O Senado Federal já analisou e votou mais de quarenta propostas de lei com objetivo de minimizar os efeitos da Covid-19 no país. Para subsidiar o trabalho parlamentar e auxiliar na definição de prioridades, o Instituto DataSenado realiza rodadas frequentes de pesquisas de opinião.

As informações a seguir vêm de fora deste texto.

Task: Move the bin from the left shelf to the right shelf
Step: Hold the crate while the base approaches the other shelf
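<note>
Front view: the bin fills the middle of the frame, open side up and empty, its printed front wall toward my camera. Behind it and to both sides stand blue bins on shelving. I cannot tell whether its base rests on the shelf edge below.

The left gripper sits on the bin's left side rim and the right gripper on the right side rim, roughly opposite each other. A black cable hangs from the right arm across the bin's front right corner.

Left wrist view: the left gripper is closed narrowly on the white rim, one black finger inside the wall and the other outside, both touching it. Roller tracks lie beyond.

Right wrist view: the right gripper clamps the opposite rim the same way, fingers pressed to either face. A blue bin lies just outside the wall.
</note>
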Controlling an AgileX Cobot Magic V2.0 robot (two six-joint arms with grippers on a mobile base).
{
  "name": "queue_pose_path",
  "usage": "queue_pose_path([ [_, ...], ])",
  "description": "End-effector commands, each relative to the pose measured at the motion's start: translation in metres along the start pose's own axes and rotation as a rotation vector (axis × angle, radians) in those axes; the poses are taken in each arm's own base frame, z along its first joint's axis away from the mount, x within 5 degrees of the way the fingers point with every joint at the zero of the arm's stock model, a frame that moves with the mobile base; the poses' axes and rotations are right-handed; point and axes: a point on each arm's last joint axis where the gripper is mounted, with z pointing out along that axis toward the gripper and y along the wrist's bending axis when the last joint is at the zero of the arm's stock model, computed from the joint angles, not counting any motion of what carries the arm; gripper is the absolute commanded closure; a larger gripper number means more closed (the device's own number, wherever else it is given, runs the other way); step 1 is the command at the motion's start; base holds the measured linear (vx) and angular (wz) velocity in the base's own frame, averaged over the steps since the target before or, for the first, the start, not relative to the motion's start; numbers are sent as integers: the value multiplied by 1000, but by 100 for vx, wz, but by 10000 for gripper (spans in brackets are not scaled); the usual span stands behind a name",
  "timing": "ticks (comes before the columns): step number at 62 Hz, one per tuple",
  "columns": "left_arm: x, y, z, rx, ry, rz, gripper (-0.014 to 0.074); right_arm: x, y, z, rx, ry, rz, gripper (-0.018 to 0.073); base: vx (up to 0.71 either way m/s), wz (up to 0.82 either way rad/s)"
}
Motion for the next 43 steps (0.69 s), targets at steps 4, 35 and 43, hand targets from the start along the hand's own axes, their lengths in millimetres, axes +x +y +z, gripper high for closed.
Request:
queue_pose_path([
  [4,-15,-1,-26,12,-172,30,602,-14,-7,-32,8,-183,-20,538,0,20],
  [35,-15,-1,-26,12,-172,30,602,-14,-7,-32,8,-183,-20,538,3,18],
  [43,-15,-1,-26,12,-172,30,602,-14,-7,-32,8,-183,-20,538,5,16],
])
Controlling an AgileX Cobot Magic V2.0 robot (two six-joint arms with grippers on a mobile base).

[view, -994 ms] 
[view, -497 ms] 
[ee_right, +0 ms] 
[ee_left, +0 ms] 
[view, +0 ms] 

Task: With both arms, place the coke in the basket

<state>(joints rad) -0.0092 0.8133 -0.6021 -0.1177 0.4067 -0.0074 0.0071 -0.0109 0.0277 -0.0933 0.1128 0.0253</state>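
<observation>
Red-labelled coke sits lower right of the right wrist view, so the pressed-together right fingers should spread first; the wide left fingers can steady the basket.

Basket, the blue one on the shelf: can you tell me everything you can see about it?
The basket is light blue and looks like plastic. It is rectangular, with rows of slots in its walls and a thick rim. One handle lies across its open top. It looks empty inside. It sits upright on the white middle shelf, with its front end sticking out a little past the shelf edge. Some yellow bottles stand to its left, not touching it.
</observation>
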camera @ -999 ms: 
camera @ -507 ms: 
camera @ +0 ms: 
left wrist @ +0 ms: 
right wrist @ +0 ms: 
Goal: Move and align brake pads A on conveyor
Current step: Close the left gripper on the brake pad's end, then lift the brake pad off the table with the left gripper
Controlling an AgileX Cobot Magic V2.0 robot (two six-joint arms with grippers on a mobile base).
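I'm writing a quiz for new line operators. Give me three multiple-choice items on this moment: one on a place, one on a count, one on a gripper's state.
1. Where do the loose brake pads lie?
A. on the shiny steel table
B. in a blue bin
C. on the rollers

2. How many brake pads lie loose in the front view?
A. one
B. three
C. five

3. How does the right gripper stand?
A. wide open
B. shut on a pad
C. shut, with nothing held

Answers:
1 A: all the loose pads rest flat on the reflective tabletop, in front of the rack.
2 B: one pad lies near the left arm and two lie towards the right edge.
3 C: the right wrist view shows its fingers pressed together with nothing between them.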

Entre os dias 27 e 29 de maio, foram entrevistados por telefone 1.200 brasileiros com mais de 16 anos, em amostra representativa da opinião da população brasileira.

Maioria apoia projetos de lei que protegem pessoas com deficiência durante a pandemia

Os resultados da última pesquisa realizada pelo DataSenado mostram que os brasileiros concordam com projetos de lei, de autoria da senadora Mara Gabrilli (PSDB-SP), que aumentam a proteção de pessoas com deficiência durante a crise provocada pela Covid-19.

PL 2.288/2020, que torna obrigatória a elaboração de planos emergenciais de proteção dos segmentos mais vulneráveis da população, como pessoas com deficiência, idosos e moradores de áreas carentes, tem apoio de 97% dos brasileiros.

 

 

A maioria, 86%, também concorda com o PL 2.178/2020, que prevê a oferta de transporte separado para cuidadores de pessoas enquanto durar a pandemia. Esse projeto foi aprovado pelo Senado Federal no dia 26 de maio e aguarda deliberação da Câmara dos Deputados.

 

 

A senadora também enviou uma sugestão ao Ministério da Cidadania (INS 25/2020) para garantir o acolhimento de pessoas com deficiência cujos cuidadores tenham sido diagnosticados com coronavírus. Essa proposta tem o apoio de 9 em cada 10 brasileiros.

 

 

 

As amostras do DataSenado são totalmente probabilísticas. Nas entrevistas são feitas perguntas que permitem estimar a margem de erro para cada um dos resultados aqui divulgados, calculados com nível de confiança de 95% (Anexo 1). Dessa forma, não existe uma única margem de erro para toda a pesquisa (aproximação usual em pesquisas que não são totalmente probabilísticas). As entrevistas foram distribuídas por todas as unidades da Federação, por meio de ligações para telefones fixos e móveis, com alocação proporcional à população de cada UF.